Plaintiff v. Defendant Neurosurgeon

Synopsis:

DBMS attorneys Jim Sloan, Richard Donohue and Ashley Dus successfully defended a neurosurgeon in a medical negligence trial in which the plaintiff asked the jury to award more than $11 million.

The patient, a 40-year-old mother of three young children, suffered a ruptured brain aneurysm in the morning on August 9, 2011. She was taken to a hospital on the north side of Chicago, where the defendant-neurosurgeon confirmed a ruptured aneurysm in the left middle cerebral artery (MCA). The patient was transferred to another hospital where a neuro-interventional radiologist secured the aneurysm by performing a “coiling” procedure. The neuro-interventional radiologist deployed four small coils into the aneurysmal bubble so that blood would no longer enter the aneurysm.

The patient was alert and communicative after the coiling procedure, but a follow-up CT scan performed at 6:35 p.m. showed additional bleeding from the left MCA. She arrived in the ICU at 7:00 p.m. and at 8:00 p.m. was found to have slurred speech, weakening right hand-grip strength and unequal pupils. A nurse in the ICU communicated those findings to the defendant-neurosurgeon, who ordered a medication to keep her blood pressure down. At 11:00 p.m., the patient became less responsive, and the defendant ordered another CT scan, which showed worsening cerebral edema (brain swelling) and a mid-line shift. The defendant ordered Mannitol in an attempt to control the swelling.

The defendant came to the ICU at 6:00 a.m. and attempted to place an external ventricular drain (EVD) to remove excess fluid from the ventricles, but no fluid could be removed because the ventricles were too compressed. After speaking with the patient’s husband, the defendant performed a craniectomy to create room for the brain swelling, but the swelling had been too aggressive, and the patient died during that procedure.

The plaintiff’s attorneys claimed that the defendant-neurosurgeon should have come to the ICU to place an intracranial pressure (ICP) monitor after receiving the 8:00 p.m. telephone call; that he should have come to the hospital to examine the patient in person after 11:00 p.m.; and that he should have inserted the EVD at approximately 1:00 a.m. Those measures, according to the plaintiff, would have given the patient a chance to survive.
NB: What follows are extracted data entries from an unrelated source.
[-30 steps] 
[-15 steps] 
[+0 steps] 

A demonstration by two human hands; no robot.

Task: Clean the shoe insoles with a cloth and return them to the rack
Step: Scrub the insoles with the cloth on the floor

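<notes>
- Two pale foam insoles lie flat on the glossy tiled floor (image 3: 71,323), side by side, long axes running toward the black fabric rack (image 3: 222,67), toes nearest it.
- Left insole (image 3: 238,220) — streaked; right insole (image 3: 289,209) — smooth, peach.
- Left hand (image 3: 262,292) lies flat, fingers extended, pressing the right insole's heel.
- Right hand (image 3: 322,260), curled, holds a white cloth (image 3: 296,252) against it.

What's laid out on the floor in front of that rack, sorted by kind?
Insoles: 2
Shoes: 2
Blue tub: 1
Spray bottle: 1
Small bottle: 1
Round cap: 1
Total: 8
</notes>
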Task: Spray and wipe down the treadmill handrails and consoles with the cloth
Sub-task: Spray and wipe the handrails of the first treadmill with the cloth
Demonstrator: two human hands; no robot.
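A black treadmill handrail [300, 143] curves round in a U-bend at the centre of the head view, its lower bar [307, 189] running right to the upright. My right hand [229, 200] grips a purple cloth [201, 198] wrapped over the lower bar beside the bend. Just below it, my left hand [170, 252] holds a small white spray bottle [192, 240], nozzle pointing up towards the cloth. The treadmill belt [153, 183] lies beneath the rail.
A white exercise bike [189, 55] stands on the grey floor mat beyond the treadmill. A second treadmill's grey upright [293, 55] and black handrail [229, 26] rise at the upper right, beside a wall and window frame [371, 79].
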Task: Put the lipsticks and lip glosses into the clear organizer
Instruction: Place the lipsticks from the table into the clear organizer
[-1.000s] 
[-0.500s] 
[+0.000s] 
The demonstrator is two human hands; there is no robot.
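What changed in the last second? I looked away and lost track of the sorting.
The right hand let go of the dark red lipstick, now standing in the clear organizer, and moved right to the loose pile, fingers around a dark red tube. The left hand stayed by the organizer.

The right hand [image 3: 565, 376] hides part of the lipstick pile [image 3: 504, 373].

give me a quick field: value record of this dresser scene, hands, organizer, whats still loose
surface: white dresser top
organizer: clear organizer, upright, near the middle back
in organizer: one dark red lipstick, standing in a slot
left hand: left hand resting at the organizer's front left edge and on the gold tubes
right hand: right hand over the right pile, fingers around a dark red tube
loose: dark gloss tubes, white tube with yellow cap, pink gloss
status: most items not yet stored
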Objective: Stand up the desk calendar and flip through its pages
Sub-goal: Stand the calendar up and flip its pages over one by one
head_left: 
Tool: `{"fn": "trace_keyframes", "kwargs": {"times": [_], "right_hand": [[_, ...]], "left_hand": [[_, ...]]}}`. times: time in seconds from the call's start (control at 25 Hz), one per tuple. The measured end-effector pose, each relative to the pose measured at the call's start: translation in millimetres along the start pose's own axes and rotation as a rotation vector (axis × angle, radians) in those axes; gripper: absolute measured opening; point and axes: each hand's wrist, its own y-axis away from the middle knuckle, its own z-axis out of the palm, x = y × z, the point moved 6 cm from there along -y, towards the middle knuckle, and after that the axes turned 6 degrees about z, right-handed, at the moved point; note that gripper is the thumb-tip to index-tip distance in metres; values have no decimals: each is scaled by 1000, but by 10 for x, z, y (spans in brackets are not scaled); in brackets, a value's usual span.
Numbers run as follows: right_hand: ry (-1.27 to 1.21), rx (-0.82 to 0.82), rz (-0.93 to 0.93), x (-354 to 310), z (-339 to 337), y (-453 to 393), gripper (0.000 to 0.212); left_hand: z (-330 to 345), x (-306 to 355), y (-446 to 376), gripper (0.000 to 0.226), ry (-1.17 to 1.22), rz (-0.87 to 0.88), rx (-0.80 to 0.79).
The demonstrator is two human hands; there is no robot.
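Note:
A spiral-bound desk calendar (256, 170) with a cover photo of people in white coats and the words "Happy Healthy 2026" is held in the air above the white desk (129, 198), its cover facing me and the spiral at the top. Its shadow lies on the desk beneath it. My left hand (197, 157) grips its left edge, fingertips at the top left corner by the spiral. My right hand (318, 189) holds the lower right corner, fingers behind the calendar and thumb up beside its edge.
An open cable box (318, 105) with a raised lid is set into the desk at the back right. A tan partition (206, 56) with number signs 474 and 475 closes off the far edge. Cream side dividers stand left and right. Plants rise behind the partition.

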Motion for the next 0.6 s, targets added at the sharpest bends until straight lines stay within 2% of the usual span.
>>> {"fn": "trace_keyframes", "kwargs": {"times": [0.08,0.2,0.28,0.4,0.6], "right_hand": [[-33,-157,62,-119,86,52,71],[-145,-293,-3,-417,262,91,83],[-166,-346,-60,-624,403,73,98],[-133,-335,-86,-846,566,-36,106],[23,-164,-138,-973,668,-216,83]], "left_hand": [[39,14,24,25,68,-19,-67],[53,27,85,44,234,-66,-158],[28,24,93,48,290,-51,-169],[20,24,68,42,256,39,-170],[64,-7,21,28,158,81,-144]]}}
DBMS successfully argued that the defendant took appropriate action at 8:00 by instructing the ICU staff to continue monitoring the patient, and that placement of an ICP monitor is not indicated or necessary when the patient is alert and responsive. In addition, DBMS maintained that the defendant-neurosurgeon would not have performed any type of invasive procedure overnight and therefore did not need to come to the hospital in person. Finally, regarding causation, DBMS argued that the ruptured aneurysm and, worse yet, the re-bleed caused patient to develop a severe form of cerebral edema that the defendant-neurosurgeon could not have successfully treated or halted by any medication or invasive procedure.

Following a week-long trial, the plaintiff asked for $11,375,000 in damages. The jury deliberated for one hour before returning a verdict for the defense.